> [Your instructions] From the data below, retype exactly the lines starting with the one that contains "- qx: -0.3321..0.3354" and ending with the one that contains "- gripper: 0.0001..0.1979", both included.

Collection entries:
--- START ---

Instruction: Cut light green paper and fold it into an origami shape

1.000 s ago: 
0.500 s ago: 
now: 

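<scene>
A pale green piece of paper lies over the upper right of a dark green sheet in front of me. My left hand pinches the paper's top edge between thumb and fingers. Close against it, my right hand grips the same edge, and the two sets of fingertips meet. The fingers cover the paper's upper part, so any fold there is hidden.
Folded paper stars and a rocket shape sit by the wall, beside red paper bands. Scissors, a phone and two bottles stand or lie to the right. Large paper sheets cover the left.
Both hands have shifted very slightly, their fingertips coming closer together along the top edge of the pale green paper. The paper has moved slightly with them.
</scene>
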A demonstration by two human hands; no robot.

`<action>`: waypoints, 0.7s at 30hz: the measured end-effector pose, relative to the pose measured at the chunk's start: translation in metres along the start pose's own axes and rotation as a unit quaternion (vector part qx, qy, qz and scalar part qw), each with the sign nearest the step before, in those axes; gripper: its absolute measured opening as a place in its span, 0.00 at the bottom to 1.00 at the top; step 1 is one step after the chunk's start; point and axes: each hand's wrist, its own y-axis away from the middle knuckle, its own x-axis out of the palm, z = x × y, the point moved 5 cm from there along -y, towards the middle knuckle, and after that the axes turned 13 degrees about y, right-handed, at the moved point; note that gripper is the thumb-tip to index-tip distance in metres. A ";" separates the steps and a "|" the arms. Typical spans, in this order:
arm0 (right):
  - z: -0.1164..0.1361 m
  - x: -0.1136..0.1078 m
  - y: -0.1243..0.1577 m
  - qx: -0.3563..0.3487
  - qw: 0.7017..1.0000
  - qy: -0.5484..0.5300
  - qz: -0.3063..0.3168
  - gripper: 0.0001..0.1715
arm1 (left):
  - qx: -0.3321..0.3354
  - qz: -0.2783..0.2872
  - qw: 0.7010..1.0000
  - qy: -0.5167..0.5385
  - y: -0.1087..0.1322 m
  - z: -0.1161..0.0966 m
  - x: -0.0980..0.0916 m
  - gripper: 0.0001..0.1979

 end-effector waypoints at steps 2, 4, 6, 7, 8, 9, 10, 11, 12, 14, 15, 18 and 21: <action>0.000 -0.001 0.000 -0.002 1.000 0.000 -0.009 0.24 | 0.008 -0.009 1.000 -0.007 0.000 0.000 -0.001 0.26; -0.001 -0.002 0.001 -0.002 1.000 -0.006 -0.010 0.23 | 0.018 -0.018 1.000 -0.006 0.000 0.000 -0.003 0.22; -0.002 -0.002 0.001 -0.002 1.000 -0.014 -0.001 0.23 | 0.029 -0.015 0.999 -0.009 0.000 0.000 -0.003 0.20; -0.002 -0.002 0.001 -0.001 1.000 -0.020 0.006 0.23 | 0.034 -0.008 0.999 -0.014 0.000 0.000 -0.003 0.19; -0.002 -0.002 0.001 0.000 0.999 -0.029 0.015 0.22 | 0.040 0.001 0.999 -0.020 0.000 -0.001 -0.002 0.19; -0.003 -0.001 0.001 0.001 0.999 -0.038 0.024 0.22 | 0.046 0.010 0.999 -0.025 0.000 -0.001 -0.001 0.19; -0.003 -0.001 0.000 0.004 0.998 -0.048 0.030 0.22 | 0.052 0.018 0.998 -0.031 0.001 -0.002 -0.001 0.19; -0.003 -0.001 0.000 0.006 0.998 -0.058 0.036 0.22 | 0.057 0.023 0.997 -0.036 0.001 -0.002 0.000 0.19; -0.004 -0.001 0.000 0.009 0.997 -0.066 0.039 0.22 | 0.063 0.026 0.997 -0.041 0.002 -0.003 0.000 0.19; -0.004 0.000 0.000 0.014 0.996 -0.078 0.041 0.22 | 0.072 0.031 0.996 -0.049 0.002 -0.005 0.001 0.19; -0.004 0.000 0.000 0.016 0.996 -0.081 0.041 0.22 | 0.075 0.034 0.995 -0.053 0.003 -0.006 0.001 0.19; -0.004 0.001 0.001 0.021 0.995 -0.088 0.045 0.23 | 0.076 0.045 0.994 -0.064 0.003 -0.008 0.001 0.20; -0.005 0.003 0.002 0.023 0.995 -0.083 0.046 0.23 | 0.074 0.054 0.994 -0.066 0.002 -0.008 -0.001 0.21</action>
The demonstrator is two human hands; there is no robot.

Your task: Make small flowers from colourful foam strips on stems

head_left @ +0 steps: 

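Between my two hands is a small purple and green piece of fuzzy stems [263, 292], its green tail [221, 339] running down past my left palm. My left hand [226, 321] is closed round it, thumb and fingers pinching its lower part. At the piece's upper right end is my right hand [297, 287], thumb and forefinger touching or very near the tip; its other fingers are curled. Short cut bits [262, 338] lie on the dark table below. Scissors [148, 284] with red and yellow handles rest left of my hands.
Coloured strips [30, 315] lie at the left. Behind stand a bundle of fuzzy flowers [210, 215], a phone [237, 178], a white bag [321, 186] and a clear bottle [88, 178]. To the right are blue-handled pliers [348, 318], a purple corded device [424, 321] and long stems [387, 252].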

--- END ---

> [Answer space]
  - qx: -0.3321..0.3354
  - qz: -0.2783..0.2872
  - qw: 0.7010..1.0000
  - qy: -0.5167..0.5385
  - y: -0.1087..0.1322 m
  - z: -0.1161..0.0966 m
  - x: -0.0980..0.0916 m
  - gripper: 0.0001..0.1979

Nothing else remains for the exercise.